__Problem statement__. Output each entry that follows exactly. Images stay out.

__Supplied records__.
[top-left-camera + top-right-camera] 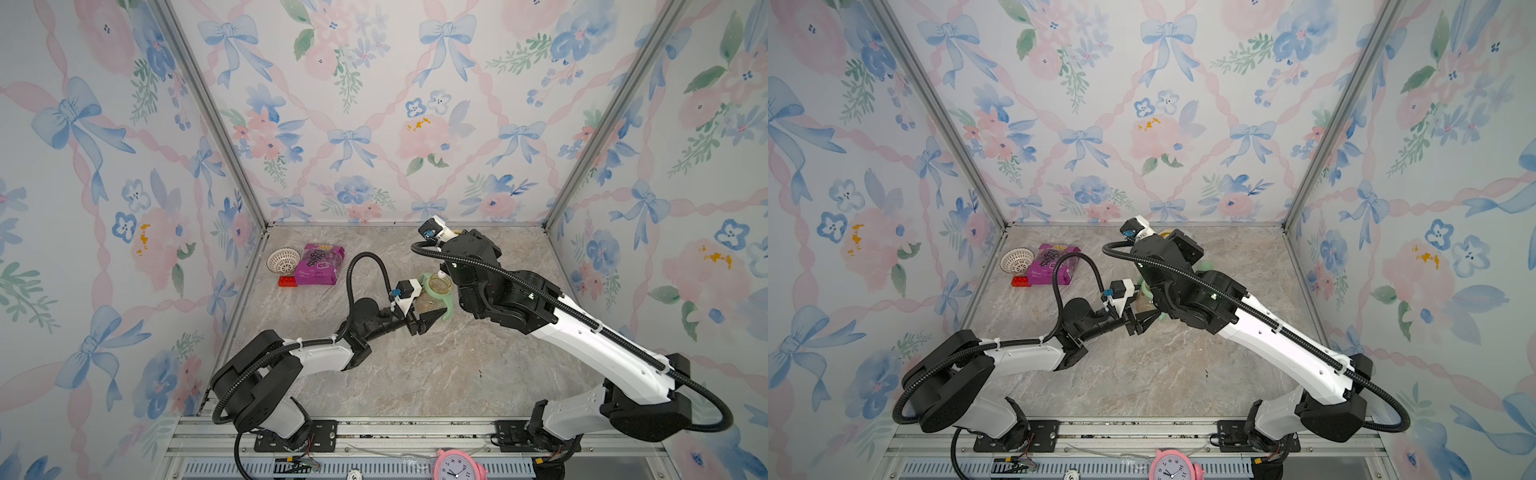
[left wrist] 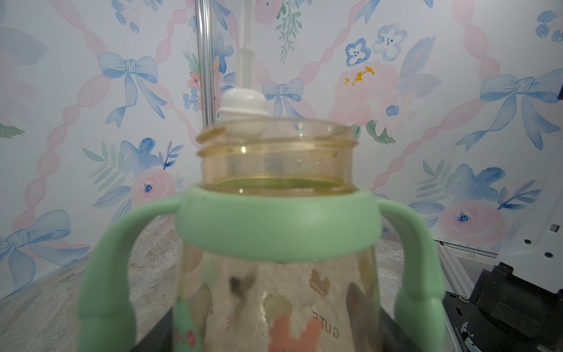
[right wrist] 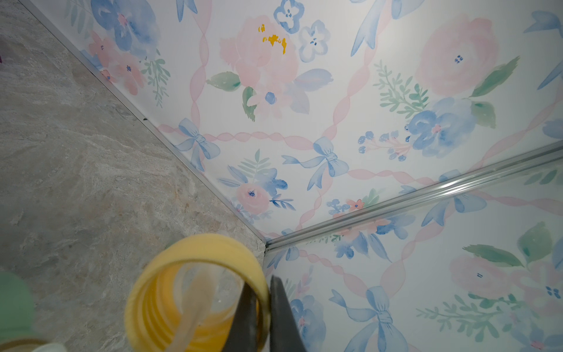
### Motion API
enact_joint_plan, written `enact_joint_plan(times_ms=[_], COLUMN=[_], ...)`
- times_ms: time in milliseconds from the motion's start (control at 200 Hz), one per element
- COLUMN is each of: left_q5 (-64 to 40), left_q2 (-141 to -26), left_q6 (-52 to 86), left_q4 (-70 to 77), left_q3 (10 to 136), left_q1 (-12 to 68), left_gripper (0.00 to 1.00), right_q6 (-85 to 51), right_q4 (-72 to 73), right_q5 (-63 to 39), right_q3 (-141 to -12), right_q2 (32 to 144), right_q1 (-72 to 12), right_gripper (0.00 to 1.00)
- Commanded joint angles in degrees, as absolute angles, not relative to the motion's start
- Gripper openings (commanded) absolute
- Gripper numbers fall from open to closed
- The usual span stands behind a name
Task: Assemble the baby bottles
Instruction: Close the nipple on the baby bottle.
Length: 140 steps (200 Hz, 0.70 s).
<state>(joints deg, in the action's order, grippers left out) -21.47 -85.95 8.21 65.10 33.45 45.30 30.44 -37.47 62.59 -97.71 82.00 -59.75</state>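
My left gripper (image 1: 428, 311) (image 2: 274, 335) is shut on the lower body of the baby bottle's clear amber jar (image 1: 436, 293) (image 2: 277, 164) and holds it upright just above the table. A pale green two-handled ring (image 1: 446, 305) (image 2: 278, 225) sits round the jar's neck. The right arm hides most of the jar (image 1: 1144, 301). My right gripper (image 3: 265, 283) is shut on the wall of the yellow collar (image 3: 195, 289), one finger inside and one outside, high above the jar. A clear straw hangs from the collar. Its white end piece (image 1: 442, 275) (image 2: 243, 112) rests at the jar's open mouth.
At the back left lie a white lattice basket (image 1: 283, 259), a purple snack packet (image 1: 319, 264) and a small red block (image 1: 287, 281). A pink clock (image 1: 457, 463) sits on the front rail. Papered walls close in three sides.
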Motion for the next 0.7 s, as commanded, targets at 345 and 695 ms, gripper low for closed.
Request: enact_joint_plan(times_ms=[345, 695], left_q5=[-23.0, -23.8], left_q2=[-86.2, -86.3], left_q6=[9.1, 10.9], left_q4=[68.3, 65.0], left_q3=[35.4, 38.0], left_q1=[44.8, 44.1], left_gripper=[0.19, 0.08], right_q6=[23.8, 23.1], right_q4=[-40.4, -39.4], right_q5=[61.3, 56.8], right_q3=[-93.3, -86.0], right_q2=[79.7, 76.3], right_q1=[-60.6, -63.1], right_gripper=[0.00, 0.09])
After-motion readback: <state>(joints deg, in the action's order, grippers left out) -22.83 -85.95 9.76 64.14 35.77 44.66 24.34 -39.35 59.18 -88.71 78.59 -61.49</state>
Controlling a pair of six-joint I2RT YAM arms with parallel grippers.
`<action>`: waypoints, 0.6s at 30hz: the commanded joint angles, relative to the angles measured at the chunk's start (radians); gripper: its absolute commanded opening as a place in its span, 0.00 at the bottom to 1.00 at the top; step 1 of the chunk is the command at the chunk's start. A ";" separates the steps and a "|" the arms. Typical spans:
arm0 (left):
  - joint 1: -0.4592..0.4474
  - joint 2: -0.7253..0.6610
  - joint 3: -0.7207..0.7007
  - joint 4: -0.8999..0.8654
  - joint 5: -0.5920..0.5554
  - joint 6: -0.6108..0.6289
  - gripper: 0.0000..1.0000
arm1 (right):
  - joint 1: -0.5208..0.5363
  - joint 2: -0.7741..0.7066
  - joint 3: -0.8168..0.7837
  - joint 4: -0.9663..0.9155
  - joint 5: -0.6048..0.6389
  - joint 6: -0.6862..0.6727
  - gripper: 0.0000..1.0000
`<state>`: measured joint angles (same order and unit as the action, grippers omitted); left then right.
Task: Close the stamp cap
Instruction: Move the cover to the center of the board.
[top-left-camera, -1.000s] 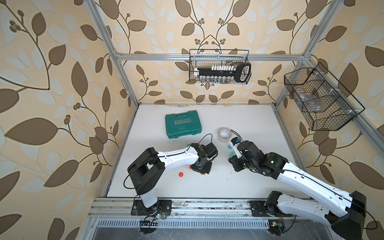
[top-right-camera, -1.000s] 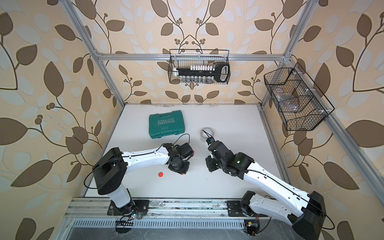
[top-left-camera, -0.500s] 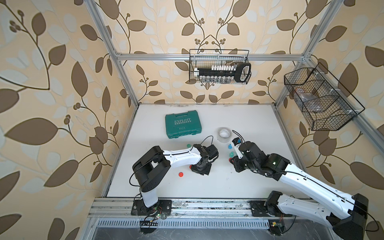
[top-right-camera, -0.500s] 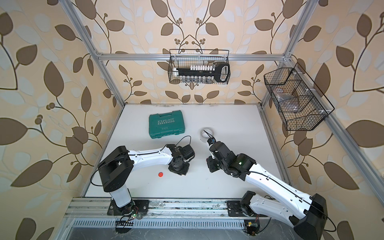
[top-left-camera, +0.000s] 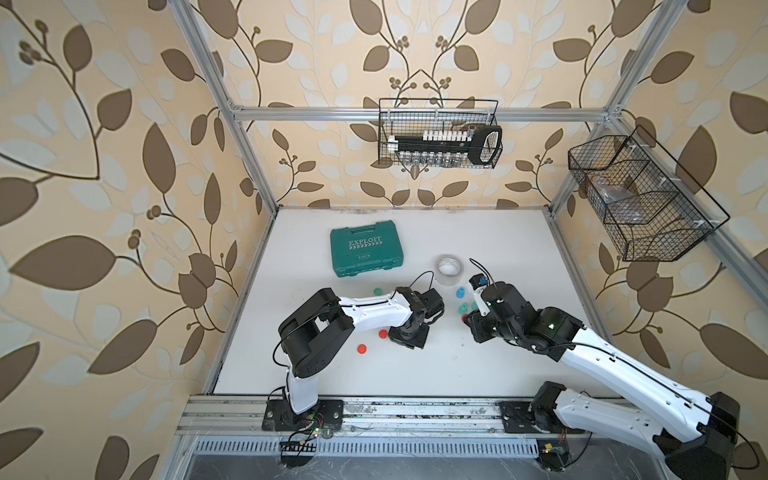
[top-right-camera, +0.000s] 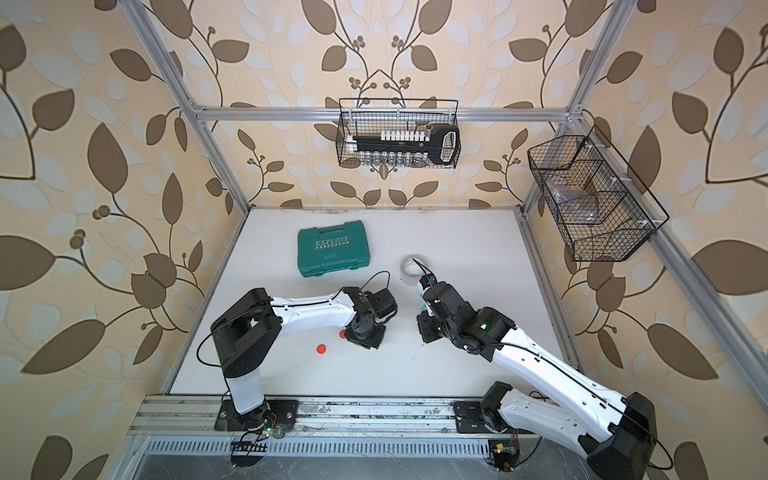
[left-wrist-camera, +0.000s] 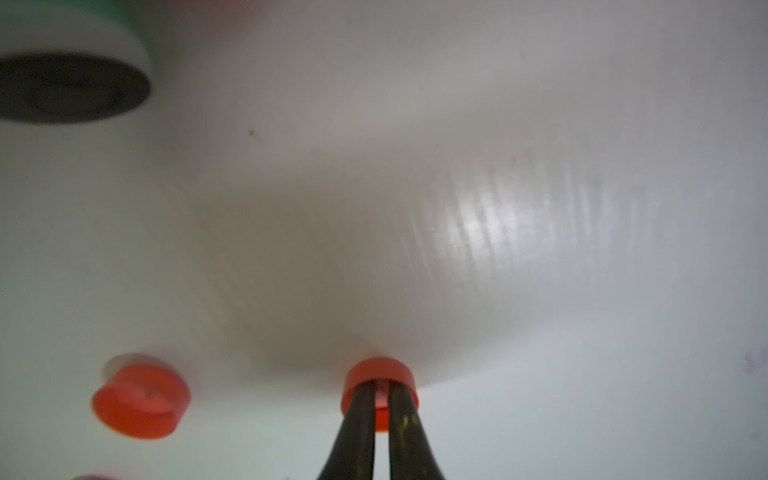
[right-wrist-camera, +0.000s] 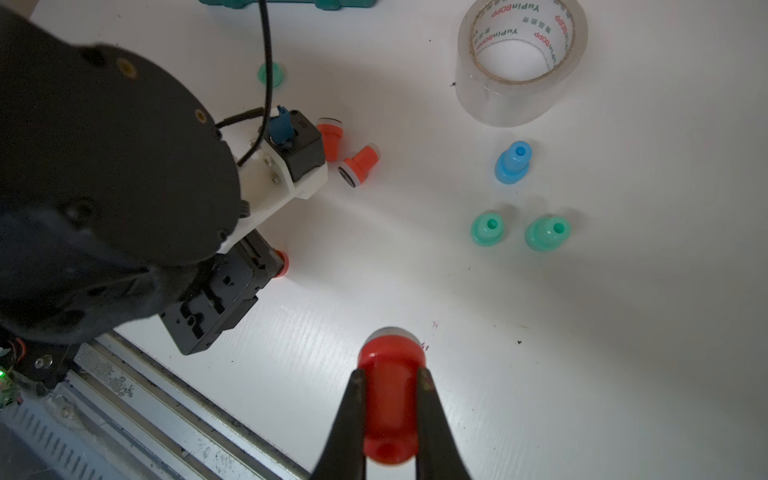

__Finished exercise__.
[top-left-camera + top-right-camera] 
[left wrist] 
[right wrist] 
### Motion API
enact_joint_plan, written `enact_joint_plan(times_ms=[_], COLUMN=[_], ...)`
- times_ms: time in milliseconds from the motion's start (control at 200 Hz), one per element
- COLUMN is each of: left_q5 (-64 to 40), left_q2 (-141 to -26), left_q6 (-52 to 86), left_q4 (-70 to 77), left_q3 (10 to 136), left_q1 (-12 to 68), left_gripper (0.00 to 1.00), right_q6 (-85 to 51), right_q4 (-72 to 73), right_q5 (-63 to 39), right_q3 (-141 to -12), right_q2 (32 to 144), right_q1 (-72 to 12), right_gripper (0.00 to 1.00)
- Commanded joint angles in degrees, as absolute angles, not relative to the motion's start
- Gripper openings (commanded) absolute
- Gripper numbers fall from open to closed
- The usual span stands behind a name
Task: Assemble the baby bottles
Instruction: Close the nipple on the baby bottle.
Length: 140 steps (200 Hz, 0.70 s).
<state>(joints deg, in the action's order, grippers left out) -21.47 -85.95 8.21 65.10 33.45 45.30 30.44 -37.47 62.59 -97.71 82.00 -59.75</state>
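My left gripper (image 1: 428, 311) (image 2: 274, 335) is shut on the lower body of the baby bottle's clear amber jar (image 1: 436, 293) (image 2: 277, 164) and holds it upright just above the table. A pale green two-handled ring (image 1: 446, 305) (image 2: 278, 225) sits round the jar's neck. The right arm hides most of the jar (image 1: 1144, 301). My right gripper (image 3: 265, 283) is shut on the wall of the yellow collar (image 3: 195, 289), one finger inside and one outside, high above the jar. A clear straw hangs from the collar. Its white end piece (image 1: 442, 275) (image 2: 243, 112) rests at the jar's open mouth.
At the back left lie a white lattice basket (image 1: 283, 259), a purple snack packet (image 1: 319, 264) and a small red block (image 1: 287, 281). A pink clock (image 1: 457, 463) sits on the front rail. Papered walls close in three sides.
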Motion for the next 0.7 s, as commanded, targets at 345 and 695 ms, gripper low for closed.
Request: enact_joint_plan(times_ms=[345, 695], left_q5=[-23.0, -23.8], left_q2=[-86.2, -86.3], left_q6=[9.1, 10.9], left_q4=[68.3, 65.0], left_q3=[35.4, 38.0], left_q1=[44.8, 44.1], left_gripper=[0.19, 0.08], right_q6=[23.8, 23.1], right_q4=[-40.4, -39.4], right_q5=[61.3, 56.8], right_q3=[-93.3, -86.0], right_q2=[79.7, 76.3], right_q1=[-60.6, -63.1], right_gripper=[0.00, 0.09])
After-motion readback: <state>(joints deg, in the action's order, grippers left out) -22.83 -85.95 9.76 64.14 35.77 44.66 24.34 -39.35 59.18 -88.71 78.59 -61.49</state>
Controlling a pair of six-joint I2RT YAM arms with parallel grippers.
`<action>`: waypoints, 0.6s at 30hz: the commanded joint angles, relative to the angles measured at the chunk's start (radians); gripper: its absolute commanded opening as a place in its span, 0.00 at the bottom to 1.00 at the top; step 1 of the chunk is the command at the chunk's start. A ";" separates the steps and a "|" the arms. Typical spans:
arm0 (left):
  - joint 1: -0.4592..0.4474
  - joint 2: -0.7253..0.6610
  - joint 3: -0.7207..0.7007
  - joint 4: -0.8999..0.8654
  - joint 5: -0.5920..0.5554
  - joint 6: -0.6108..0.6289
  - gripper: 0.0000..1.0000
arm1 (right):
  - joint 1: -0.5208..0.5363
  - joint 2: -0.7741..0.7066
  - joint 3: -0.8168..0.7837
  - joint 4: -0.9663..0.9155
  - joint 5: -0.6048..0.6389
  - joint 6: -0.6862..0.6727
  - gripper: 0.0000..1.0000
`<state>`: measured joint angles (same order and unit as the action, grippers omitted); left then right.
Task: Close the stamp cap
Instruction: Move the cover to the center of the board.
[top-left-camera, -1.000s] 
[top-right-camera, -1.000s] 
[top-left-camera, -0.500s] 
[top-right-camera, -0.500s] 
[top-left-camera, +0.000s] 
[top-right-camera, +0.000s] 
[left-wrist-camera, +0.000s] 
[right-wrist-camera, +0.000s] 

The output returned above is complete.